Wednesday, February 7, 2007
uhhh, i lied....so deal.
ok, really truly the last scientifically-based test i'm taking today...i have no clue what the hell "an INFP" is or if i really am one, but the rest of this is pretty damn close (especially the part about living in my "own inner world" - and oh what a scary, scary little place it is...)
and by the way - i'm loving this whole 'psychologist' thing - i think i'll tell THEEX he was right all along, LOL!
| You Are An INFP |
The Idealist You are creative with a great imagination, living in your own inner world. Open minded and accepting, you strive for harmony in your important relationships. It takes a long time for people to get to know you. You are hesitant to let people get close. But once you care for someone, you do everything you can to help them grow and develop. You would make an excellent writer, psychologist, or artist. |
and by the way - i'm loving this whole 'psychologist' thing - i think i'll tell THEEX he was right all along, LOL!
he thinks he's the lucky one...

“Find a guy who calls you beautiful instead of hot, who will lie under the stars and listen to your heartbeat, or will stay awake just to watch you sleep... wait for the man who kisses your forehead, who wants to show you off to the world when you are in sweats, who holds your hand in front of his friends, who thinks you're just as pretty without makeup on. One who is constantly reminding you of how much he cares and how lucky he is to have you.... The one who turns to his friends and says, 'that's her.' ” [unknown]
found this quote on another site and was gonna put it in my favorite quote section...but the more i thought about it, i decided i wanted to give my Man his props...he *is* this person. to tell the truth, i wasn't sure mine existed...but i'm here to tell you - he does and i've found him.
last one...cereally
| You're Totally Sarcastic |
![]() You sarcastic? Never! You're as sweet as a baby bunny. Seriously, though, you have a sharp tongue - and you aren't afraid to use it. And if people are too wimpy to deal with your attitutde, then too bad. So sad. |
Saturday, February 3, 2007
contemplating the big and the not-so-big
yay - it's a beautiful day and my Man will be here in about 7 hours (woo-hoo!), tomorrow is the superbowl (which, because my baby brett isn't playing, really only means an excuse to sit around and graze like a cow all day, LOL!) and my Man is gonna be here in about 7 hours. did i mention that my Man was gonna be here in about 7 hours? well, he is (mmmm...)
was reading a bit on my gal La's blog and she brought up something really interesting that i've given a lot of thought to over the years...(go read her post and meet me back here in 2). i left a historically long "comment" there and am feeling the need to make it even longer here, LOL!

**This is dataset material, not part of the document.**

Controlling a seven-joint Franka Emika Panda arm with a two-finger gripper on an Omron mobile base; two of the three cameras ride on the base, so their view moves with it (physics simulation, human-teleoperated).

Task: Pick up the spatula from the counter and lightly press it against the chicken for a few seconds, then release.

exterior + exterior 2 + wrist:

my best sistah kath and i have been friends since october of 1979. she is a smart, insightful, dry, sarcastic, matter-of-fact, tell-it-like-it-is, funny, beautiful, self-proclaimed "big girl" who has kick-ass dance moves (how come big girls dance so much better than us sticks?). to be honest, in our mid-teens we looked like freakin laurel and hardy. i was 5'10" and went about a buck+10 (fully dressed in winter, soaking wet and more than likely sportin some kickin cork platforms) and she was maybe 5'4" and a buck and a half (gawd, please forgive me if i'm off, kat-tee!) . let's say we were rather mismatched physically, yet emotionally and maturity-wise, there were never two more compatible morons, LOL!
we were practically inseparable, did almost everything together...for example, a typical saturday we'd wake up and call each other even before the morning pee (did that once we were on the phone), we would talk for a couple of hours (keep in mind we lived right down the street from one another and went to school together all week) and then get dressed and meet each other halfway between our houses and hang out all day. one of us would spend the night with the other and we'd hang out all day sunday. sunday night (probably about 8pm after we had dinner with each other's families) we would walk the other halfway home...we would stand there and talk (because how can we possible say everything there is to say in just two whole days?!?), we would do this stupid "boner and nu-nu" thing ( sorry, i CANNOT even go there - they were these physical contortions that you simply had to see to appreciate - well, or not) over a sewer grate (uhhh...yea. there was this specific spot to do it on), then we would walk home and call each other on the phone...getting the picture? we were complete co-dependant dorks...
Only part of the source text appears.